Ogni azienda detesta l'incertezza. Ma questa aumenta non solo il rischio, ma anche la posta in gioco di potenziali profitti in investimenti finanziari a breve termine, o persino nella speculazione. C'è dentro, c'è fuori. Ha comprato, ha venduto. L'orizzonte di investimento nell'era Trump si sta riducendo da mesi a giorni, e da giorni a minuti. Alimentato dall'adrenalina, il mercato azionario americano sta battendo record e la bolla speculativa del Bitcoin sta crescendo, gonfiata dalla speranza che Trump conceda alle criptovalute una posizione privilegiata, trasformandole in qualcosa di simile a un secondo dollaro.
Una doccia fredda per l'EuropaL'Europa, respinta da Trump ma ancora dipendente dall'ombrello difensivo americano, sta lottando per trovare il suo posto e la sua identità in questo caos. Lo status di protettorato americano di fatto non sembrava poi così gravoso, quando i dividendi della pace avrebbero potuto essere spesi per il welfare e il benessere degli elettori. Ma questo è passato, questo è passato. L'Europa si sta svegliando e vede il suo volto invecchiato riflesso nello specchio, mentre il vigore giovanile dell'innovazione alimenta la lontana Asia.
C'è una crescente consapevolezza che, se questo continente di 450 milioni di persone vuole sopravvivere alle minacce dell'impero di Putin, deve unirsi, superando secoli di odio, intrisi del sangue di milioni di vittime di conflitti. Dopo il mercato comune di beni e servizi, arriveranno un'unione dei capitali e un'unione di difesa, che stanno fiorendo nel quadro della NATO, che Trump detesta. I nazionalisti di vari paesi europei, da lui favoriti, si stanno unendo per allentare l'UE che odiano, conservandola al massimo come un bancomat senza PIN.

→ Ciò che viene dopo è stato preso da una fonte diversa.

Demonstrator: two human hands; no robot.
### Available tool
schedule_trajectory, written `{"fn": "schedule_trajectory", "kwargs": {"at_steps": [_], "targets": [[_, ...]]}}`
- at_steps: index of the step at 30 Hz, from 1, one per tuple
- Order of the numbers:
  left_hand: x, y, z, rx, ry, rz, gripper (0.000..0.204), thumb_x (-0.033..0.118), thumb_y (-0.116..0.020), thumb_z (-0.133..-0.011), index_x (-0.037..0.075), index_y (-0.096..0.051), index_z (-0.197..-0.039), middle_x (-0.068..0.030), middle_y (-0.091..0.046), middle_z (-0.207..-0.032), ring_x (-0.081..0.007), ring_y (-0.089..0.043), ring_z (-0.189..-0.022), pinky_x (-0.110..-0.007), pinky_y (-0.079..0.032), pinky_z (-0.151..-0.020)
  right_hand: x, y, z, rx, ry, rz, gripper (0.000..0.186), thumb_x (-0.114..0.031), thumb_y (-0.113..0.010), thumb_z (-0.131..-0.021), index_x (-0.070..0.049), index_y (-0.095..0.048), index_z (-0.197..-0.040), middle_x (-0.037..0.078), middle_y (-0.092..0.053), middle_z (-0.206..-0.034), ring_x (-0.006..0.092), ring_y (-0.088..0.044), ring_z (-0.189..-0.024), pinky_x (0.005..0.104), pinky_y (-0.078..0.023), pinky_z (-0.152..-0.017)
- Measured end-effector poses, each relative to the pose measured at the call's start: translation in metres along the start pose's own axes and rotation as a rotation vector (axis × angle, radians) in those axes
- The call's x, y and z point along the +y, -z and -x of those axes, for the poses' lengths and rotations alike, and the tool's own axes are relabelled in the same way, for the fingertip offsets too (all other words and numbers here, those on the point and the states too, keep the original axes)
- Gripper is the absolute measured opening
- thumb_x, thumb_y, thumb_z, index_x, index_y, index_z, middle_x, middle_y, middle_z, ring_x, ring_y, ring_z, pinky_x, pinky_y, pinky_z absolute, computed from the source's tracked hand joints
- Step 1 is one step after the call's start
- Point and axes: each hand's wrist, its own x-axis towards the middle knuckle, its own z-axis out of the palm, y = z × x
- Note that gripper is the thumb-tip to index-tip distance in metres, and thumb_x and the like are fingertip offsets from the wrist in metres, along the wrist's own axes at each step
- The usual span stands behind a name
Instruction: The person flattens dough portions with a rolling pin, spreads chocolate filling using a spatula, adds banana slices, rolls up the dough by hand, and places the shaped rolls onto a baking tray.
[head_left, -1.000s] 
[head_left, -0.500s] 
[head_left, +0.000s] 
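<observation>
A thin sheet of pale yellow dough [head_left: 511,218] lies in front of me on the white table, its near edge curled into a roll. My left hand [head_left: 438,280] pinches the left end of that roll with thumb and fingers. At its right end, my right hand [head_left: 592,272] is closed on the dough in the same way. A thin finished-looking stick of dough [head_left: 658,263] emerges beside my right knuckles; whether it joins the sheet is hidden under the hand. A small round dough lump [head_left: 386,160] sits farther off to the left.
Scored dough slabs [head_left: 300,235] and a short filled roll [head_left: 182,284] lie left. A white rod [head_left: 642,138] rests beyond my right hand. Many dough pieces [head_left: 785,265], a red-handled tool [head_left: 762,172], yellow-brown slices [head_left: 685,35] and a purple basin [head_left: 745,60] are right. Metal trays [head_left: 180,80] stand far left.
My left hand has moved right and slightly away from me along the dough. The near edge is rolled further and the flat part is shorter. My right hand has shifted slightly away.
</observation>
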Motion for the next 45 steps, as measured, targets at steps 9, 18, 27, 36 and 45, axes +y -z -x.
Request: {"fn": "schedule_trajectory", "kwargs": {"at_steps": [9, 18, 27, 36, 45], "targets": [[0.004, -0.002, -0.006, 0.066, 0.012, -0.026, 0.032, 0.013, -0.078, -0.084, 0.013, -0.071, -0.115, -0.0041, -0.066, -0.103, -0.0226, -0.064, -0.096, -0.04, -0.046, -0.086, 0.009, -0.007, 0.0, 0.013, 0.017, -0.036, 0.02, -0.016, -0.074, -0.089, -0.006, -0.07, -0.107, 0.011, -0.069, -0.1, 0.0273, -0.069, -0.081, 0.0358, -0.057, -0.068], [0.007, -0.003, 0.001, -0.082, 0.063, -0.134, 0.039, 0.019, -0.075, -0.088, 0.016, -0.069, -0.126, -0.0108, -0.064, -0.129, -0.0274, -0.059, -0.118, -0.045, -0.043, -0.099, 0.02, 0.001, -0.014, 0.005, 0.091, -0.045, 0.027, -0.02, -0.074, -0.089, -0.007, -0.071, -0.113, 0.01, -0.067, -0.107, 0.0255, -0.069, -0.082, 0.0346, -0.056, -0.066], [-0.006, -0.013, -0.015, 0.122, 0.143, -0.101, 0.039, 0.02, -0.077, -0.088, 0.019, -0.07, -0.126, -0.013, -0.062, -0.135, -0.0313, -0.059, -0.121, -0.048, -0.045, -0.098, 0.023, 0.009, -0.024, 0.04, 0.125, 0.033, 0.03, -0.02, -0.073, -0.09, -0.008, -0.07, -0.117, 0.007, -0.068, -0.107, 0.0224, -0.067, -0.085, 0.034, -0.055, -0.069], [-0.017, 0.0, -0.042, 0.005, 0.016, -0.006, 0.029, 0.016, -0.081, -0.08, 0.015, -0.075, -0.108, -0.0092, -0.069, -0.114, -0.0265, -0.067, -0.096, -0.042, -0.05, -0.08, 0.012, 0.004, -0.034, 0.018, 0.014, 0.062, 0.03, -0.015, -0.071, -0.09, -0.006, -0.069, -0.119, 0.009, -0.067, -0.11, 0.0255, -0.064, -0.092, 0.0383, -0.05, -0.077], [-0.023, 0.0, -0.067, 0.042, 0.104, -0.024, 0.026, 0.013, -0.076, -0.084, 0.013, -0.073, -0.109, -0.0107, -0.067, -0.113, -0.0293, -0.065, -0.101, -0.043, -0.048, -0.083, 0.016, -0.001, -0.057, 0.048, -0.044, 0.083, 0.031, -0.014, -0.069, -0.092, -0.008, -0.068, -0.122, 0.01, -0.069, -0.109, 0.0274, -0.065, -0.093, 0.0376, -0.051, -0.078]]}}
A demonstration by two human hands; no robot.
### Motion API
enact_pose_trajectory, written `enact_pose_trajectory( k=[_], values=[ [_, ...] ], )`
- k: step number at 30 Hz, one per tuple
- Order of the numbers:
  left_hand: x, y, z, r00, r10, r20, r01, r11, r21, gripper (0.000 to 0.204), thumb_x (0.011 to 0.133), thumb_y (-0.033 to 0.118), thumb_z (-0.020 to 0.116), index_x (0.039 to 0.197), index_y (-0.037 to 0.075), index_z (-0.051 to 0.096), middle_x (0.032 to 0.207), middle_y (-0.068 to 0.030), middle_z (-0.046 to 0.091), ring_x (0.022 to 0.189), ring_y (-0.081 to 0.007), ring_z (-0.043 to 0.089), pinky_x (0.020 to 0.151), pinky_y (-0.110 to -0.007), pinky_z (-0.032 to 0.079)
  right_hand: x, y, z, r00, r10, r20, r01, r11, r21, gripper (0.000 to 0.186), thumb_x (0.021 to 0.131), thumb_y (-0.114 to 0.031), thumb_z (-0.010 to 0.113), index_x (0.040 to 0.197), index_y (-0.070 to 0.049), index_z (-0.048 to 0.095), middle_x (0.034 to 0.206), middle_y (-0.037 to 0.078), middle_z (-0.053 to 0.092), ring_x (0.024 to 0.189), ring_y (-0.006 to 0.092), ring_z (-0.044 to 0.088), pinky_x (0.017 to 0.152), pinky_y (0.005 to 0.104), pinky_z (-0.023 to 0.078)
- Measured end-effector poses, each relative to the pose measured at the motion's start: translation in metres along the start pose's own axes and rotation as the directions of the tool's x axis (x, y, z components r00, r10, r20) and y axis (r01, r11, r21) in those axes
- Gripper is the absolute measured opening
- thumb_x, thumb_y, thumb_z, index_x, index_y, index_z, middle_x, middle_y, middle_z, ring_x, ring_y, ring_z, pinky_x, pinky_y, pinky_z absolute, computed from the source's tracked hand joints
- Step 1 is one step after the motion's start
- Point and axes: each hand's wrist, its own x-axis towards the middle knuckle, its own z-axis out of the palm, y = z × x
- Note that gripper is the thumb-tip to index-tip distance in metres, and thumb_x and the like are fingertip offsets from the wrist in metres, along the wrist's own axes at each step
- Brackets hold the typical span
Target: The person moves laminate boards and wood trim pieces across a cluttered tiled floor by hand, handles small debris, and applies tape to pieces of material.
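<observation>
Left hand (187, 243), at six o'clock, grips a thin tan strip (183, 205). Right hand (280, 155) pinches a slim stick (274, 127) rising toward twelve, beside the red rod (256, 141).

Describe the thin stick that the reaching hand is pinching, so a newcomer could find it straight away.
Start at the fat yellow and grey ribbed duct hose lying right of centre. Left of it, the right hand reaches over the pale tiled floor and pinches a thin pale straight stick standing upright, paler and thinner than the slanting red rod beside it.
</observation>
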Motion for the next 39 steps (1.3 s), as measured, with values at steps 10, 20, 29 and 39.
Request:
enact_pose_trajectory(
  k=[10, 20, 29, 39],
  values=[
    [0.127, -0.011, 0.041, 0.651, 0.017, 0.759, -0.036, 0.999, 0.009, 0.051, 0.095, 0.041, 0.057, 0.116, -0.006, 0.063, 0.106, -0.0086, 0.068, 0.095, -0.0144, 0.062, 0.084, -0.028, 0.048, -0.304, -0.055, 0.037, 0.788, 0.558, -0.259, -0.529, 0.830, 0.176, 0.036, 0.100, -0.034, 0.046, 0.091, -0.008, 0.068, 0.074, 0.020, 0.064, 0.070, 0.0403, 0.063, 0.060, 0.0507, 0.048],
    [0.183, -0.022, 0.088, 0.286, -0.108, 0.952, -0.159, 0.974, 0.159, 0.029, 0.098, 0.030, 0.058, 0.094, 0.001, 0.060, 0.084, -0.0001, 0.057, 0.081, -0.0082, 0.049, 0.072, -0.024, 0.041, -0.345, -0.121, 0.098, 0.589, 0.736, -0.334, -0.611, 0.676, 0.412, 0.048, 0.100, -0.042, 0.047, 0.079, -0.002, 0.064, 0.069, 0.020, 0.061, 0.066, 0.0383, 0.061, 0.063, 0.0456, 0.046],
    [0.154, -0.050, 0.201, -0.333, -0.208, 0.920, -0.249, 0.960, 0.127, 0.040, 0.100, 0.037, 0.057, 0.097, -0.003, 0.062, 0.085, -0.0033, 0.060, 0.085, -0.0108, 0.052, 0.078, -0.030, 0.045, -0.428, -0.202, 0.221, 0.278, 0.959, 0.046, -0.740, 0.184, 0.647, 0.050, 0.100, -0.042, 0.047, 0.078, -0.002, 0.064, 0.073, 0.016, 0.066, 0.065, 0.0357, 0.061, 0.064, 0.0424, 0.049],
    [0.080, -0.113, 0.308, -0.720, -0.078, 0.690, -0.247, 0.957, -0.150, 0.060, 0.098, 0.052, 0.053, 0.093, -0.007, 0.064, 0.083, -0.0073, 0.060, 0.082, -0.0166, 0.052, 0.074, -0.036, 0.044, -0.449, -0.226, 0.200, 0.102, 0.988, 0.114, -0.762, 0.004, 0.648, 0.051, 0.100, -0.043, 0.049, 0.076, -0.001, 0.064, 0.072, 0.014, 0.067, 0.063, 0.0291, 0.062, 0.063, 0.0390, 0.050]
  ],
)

Donald Trump si sta già dimostrando un grande presidente, grande nella sua distruzione. Ibrido tra un egocentrico Narciso del XXI secolo e un Erostrato dell'antichità, un calzolaio che incendiò il Tempio di Artemide a Efeso per fama, sta distruggendo l'ordine mondiale già indebolito, costruito dagli sforzi collettivi dell'Occidente. Cento giorni, o anche sei mesi, sono sufficienti per ridurre questo mondo in macerie. Ma i tre anni e mezzo rimanenti del suo mandato saranno sufficienti per costruire qualcosa su di essi?